» **Exercise brief**
The whole listing below is to be copied exactly, with every picture left out.

» **Dataset records**
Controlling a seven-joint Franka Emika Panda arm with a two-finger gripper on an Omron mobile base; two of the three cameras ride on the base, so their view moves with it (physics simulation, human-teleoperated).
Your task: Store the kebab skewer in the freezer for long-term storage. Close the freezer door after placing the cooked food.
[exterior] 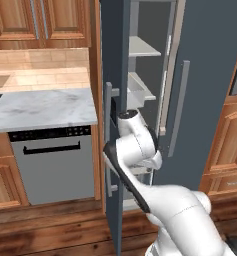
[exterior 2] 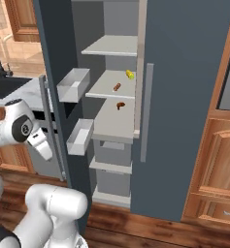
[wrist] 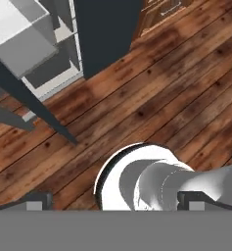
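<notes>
Two grey bins [exterior 2: 73,85] hang on the inside of the freezer door [exterior 2: 56,87], which stands open at my left. My wrist sits just outside that door, beside its long vertical bar handle [exterior: 108,137]. My pincer [wrist: 112,201] is spread wide and grips nothing; its two dark tips sit far apart at the bottom of the hand view, pointing down at the wooden floor [wrist: 151,98] in front of the fridge. To the left of the door in the left base view, a marble counter [exterior: 42,107] runs above a steel dishwasher [exterior: 52,165].

Moving right, the freezer [exterior 2: 114,121] shows its pale grey shelves. The kebab skewer [exterior 2: 129,74] lies on the second shelf down [exterior 2: 104,87], near its right rear edge. A small brown item [exterior 2: 117,87] rests on the same shelf, nearer the front. Another brown item [exterior 2: 120,105] lies on the shelf below. Right of these, the plain right fridge door [exterior 2: 184,97] is closed, with wooden cabinets [exterior 2: 216,164] beyond it.
</notes>
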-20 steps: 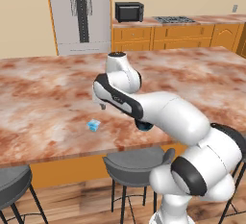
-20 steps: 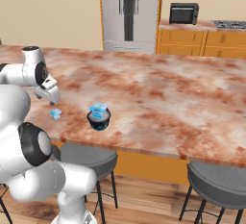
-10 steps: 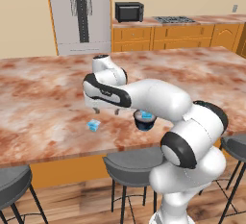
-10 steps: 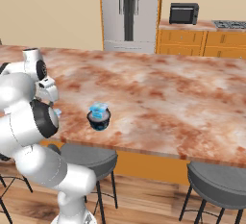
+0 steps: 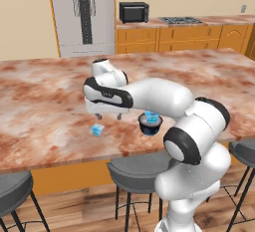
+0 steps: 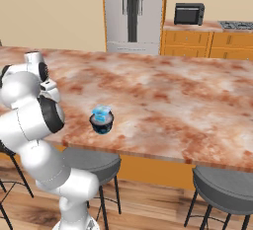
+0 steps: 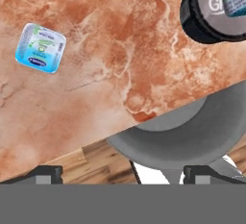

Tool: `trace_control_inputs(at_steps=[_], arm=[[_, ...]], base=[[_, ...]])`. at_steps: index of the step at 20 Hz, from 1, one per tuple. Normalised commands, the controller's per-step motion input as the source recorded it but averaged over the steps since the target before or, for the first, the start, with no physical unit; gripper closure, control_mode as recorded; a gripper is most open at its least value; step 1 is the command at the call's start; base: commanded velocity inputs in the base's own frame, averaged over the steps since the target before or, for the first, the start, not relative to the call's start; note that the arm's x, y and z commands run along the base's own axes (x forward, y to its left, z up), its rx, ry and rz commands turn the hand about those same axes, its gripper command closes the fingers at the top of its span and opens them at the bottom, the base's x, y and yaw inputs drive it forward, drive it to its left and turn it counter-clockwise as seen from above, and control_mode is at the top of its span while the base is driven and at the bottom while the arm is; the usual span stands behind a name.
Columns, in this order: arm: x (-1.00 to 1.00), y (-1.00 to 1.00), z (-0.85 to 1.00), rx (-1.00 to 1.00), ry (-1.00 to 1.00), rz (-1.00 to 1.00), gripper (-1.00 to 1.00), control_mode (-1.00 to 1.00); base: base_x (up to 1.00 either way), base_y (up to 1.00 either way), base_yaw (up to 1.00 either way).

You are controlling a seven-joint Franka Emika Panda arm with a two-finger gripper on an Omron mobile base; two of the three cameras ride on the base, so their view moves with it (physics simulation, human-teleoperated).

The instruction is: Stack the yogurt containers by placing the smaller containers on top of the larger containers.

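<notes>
1. Marbled red-brown stone covered the long counter, which ran across the middle of both base views.
2. The dark round cup stood near the counter's front edge, at centre in the left base view, with one small light-blue cup already sitting on its greyish top.
3. The other small blue cup lay alone on the stone, left of the dark cup and apart from it; in the hand view it sat upper left, the dark cup at the upper right corner.
4. Compared with a second earlier, the arm had swung left across the counter, so the gripper now hung above the stone between the two cups, closer to the lone blue one.
5. Neither cup had shifted in that time.
6. The fingers were spread wide, at opposite bottom corners of the hand view, with nothing between them.
7. A grey stool seat showed below the counter edge.
</notes>
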Motion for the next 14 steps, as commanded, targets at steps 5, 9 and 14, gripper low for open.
trace_control_inputs(at_steps=[5, 9, 14], arm=[[0.0, 0.0, -0.17, 0.0, 0.0, 0.0, -1.0, -1.0], [0.0, 0.0, -0.16, 0.0, 0.0, 0.0, -1.0, -1.0], [0.01, 0.0, -0.14, 0.0, 0.0, 0.0, -1.0, -1.0]], base=[[0.0, 0.0, 0.0], [0.0, 0.0, 0.0], [0.0, 0.0, 0.0]])
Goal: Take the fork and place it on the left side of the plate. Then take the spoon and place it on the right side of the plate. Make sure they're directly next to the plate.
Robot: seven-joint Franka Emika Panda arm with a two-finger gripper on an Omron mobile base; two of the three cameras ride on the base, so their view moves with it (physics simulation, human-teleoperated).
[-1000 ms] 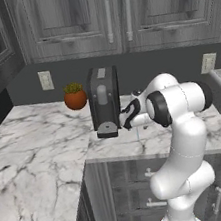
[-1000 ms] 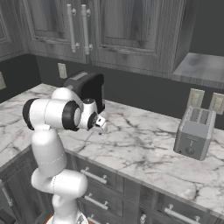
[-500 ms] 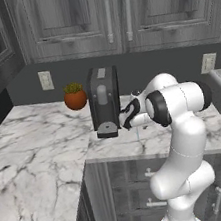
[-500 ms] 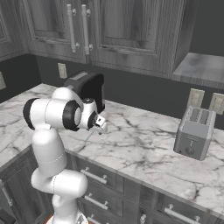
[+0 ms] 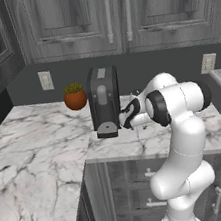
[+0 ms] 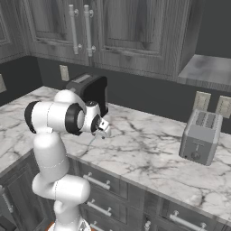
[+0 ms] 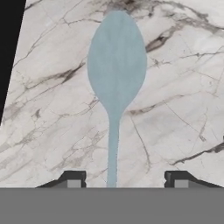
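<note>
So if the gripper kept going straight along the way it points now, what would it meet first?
The spoon, most likely: in the hand view its handle runs between the fingertips of the gripper, with the marble counter right under it. How near is unclear.

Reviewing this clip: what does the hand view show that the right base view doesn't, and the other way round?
Hand view: the spoon close up, its rounded bowl ahead and its handle running back midway between the two open jaws.

Right base view: the white arm bent low at the counter edge, the gripper just above the marble, the dark coffee machine behind it, and the toaster far to the side.

Both: the veined marble counter.
</note>
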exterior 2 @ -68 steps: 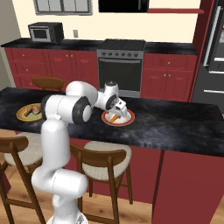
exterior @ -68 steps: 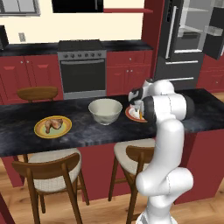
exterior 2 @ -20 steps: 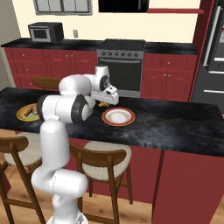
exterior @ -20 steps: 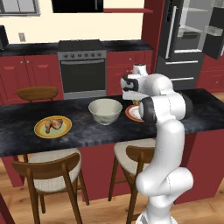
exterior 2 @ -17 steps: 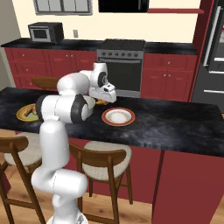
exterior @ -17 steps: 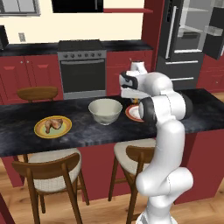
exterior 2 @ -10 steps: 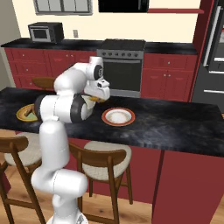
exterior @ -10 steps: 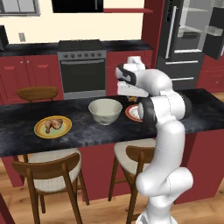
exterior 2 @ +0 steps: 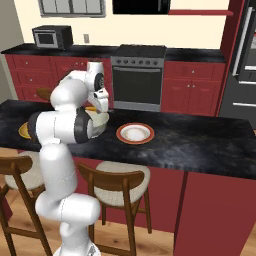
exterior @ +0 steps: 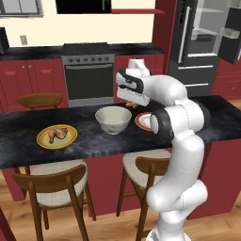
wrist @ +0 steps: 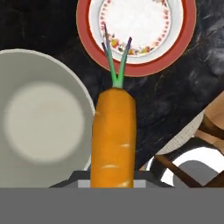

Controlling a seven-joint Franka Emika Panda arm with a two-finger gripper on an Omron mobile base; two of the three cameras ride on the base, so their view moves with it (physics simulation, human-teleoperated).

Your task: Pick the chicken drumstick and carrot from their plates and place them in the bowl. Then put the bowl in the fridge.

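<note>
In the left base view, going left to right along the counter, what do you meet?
Yellow plate with the chicken drumstick → bowl → gripper holding the carrot → red-rimmed plate.

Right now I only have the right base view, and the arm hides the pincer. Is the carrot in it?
Observer: Yes. The hand view shows the carrot clamped in the pincer, green stalks pointing away from it.
Operator: Is it over the bowl?
Observer: Not quite. In the hand view the bowl lies to one side of the carrot, whose stalks point at the red-rimmed plate, now bare.
Operator: Anything in the bowl?
Observer: No, its inside shows bare in the hand view.
Operator: And the drumstick?
Observer: On the yellow plate in the left base view sits the chicken drumstick.
</note>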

» **Solution below**
Controlling a seven-joint Franka Emika Panda arm with a two-finger gripper on an Omron mobile base; two of the three cameras ride on the base, so their view moves with it (physics simulation, human-teleoperated).
Your task: Store the kebab skewer in the freezer for long-term storage. Close the freezer door after placing the cooked food.
[exterior] 
[exterior 2] 
[wrist] 
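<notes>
Two grey bins [exterior 2: 73,85] hang on the inside of the freezer door [exterior 2: 56,87], which stands open at my left. My wrist sits just outside that door, beside its long vertical bar handle [exterior: 108,137]. My pincer [wrist: 112,201] is spread wide and grips nothing; its two dark tips sit far apart at the bottom of the hand view, pointing down at the wooden floor [wrist: 151,98] in front of the fridge. To the left of the door in the left base view, a marble counter [exterior: 42,107] runs above a steel dishwasher [exterior: 52,165].

Moving right, the freezer [exterior 2: 114,121] shows its pale grey shelves. The kebab skewer [exterior 2: 129,74] lies on the second shelf down [exterior 2: 104,87], near its right rear edge. A small brown item [exterior 2: 117,87] rests on the same shelf, nearer the front. Another brown item [exterior 2: 120,105] lies on the shelf below. Right of these, the plain right fridge door [exterior 2: 184,97] is closed, with wooden cabinets [exterior 2: 216,164] beyond it.
</notes>
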-20 steps: 
-20 steps: 
-10 steps: 
-10 steps: 
+0 steps: 
+0 steps: 
+0 steps: 

Tool: `trace_control_inputs(at_steps=[_], arm=[[_, ...]], base=[[_, ...]])`. at_steps: index of the step at 20 Hz, from 1, one per tuple. Normalised commands, the controller's per-step motion input as the source recorded it but averaged over the steps since the target before or, for the first, the start, with no physical unit; gripper closure, control_mode as recorded; a gripper is most open at its least value; step 1 is the command at the call's start; base: commanded velocity inputs in the base's own frame, averaged over the steps since the target before or, for the first, the start, not relative to the call's start; note that the arm's x, y and z commands run along the base's own axes (x forward, y to its left, z up), its rx, ry and rz commands turn the hand about those same axes, its gripper command closes the fingers at the top of its span and opens them at the bottom, the base's x, y and yaw inputs drive it forward, drive it to its left and turn it counter-clockwise as seen from above, and control_mode is at the top of its span while the base is driven and at the bottom while the arm is; the usual span stands behind a name.
Columns, in this order: arm: x (-1.00 to 1.00), y (-1.00 to 1.00), z (-0.85 to 1.00), rx (-1.00 to 1.00), ry (-1.00 to 1.00), rz (-1.00 to 1.00), gripper (-1.00 to 1.00), control_mode (-1.00 to 1.00); base: base_x (up to 1.00 either way), base_y (up to 1.00 either way), base_yaw (up to 1.00 either way).

You are controlling a seven-joint Franka Emika Panda arm with a two-finger gripper on an Omron mobile base; two of the three cameras ride on the base, so their view moves with it (physics simulation, human-teleoperated).

The instruction is: Stack the yogurt containers by placing the smaller containers on top of the larger containers.

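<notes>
1. Marbled red-brown stone covered the long counter, which ran across the middle of both base views.
2. The dark round cup stood near the counter's front edge, at centre in the left base view, with one small light-blue cup already sitting on its greyish top.
3. The other small blue cup lay alone on the stone, left of the dark cup and apart from it; in the hand view it sat upper left, the dark cup at the upper right corner.
4. Compared with a second earlier, the arm had swung left across the counter, so the gripper now hung above the stone between the two cups, closer to the lone blue one.
5. Neither cup had shifted in that time.
6. The fingers were spread wide, at opposite bottom corners of the hand view, with nothing between them.
7. A grey stool seat showed below the counter edge.
</notes>
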Motion for the next 14 steps, as commanded, targets at steps 5, 9 and 14, gripper low for open.
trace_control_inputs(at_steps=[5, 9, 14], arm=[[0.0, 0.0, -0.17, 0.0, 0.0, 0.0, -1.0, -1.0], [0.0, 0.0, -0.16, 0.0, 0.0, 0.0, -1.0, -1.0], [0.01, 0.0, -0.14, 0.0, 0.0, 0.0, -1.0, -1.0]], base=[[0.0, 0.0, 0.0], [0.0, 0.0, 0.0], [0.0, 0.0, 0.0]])
Goal: Take the fork and place it on the left side of the plate. Then take the spoon and place it on the right side of the plate. Make sure they're directly next to the plate.
Robot: seven-joint Franka Emika Panda arm with a two-finger gripper on an Omron mobile base; two of the three cameras ride on the base, so their view moves with it (physics simulation, human-teleoperated).
[-1000 ms] 
[-1000 ms] 
[-500 ms] 
[-500 ms] 
[+0 ms] 
[+0 ms] 
[+0 ms] 
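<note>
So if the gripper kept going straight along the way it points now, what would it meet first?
The spoon, most likely: in the hand view its handle runs between the fingertips of the gripper, with the marble counter right under it. How near is unclear.

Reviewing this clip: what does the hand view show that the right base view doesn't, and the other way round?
Hand view: the spoon close up, its rounded bowl ahead and its handle running back midway between the two open jaws.

Right base view: the white arm bent low at the counter edge, the gripper just above the marble, the dark coffee machine behind it, and the toaster far to the side.

Both: the veined marble counter.
</note>
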exterior 2 @ -68 steps: 
exterior @ -68 steps: 
exterior 2 @ -20 steps: 
exterior @ -20 steps: 
exterior 2 @ -17 steps: 
exterior @ -17 steps: 
exterior 2 @ -10 steps: 
exterior @ -10 steps: 
exterior 2 @ +0 steps: 
exterior @ +0 steps: 
wrist @ +0 steps: 

Controlling a seven-joint Franka Emika Panda arm with a two-finger gripper on an Omron mobile base; two of the three cameras ride on the base, so their view moves with it (physics simulation, human-teleoperated).

Your task: Pick the chicken drumstick and carrot from their plates and place them in the bowl. Then put the bowl in the fridge.

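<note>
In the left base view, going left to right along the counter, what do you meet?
Yellow plate with the chicken drumstick → bowl → gripper holding the carrot → red-rimmed plate.

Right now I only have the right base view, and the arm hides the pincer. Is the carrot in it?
Observer: Yes. The hand view shows the carrot clamped in the pincer, green stalks pointing away from it.
Operator: Is it over the bowl?
Observer: Not quite. In the hand view the bowl lies to one side of the carrot, whose stalks point at the red-rimmed plate, now bare.
Operator: Anything in the bowl?
Observer: No, its inside shows bare in the hand view.
Operator: And the drumstick?
Observer: On the yellow plate in the left base view sits the chicken drumstick.
</note>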

No further output is needed for the exercise.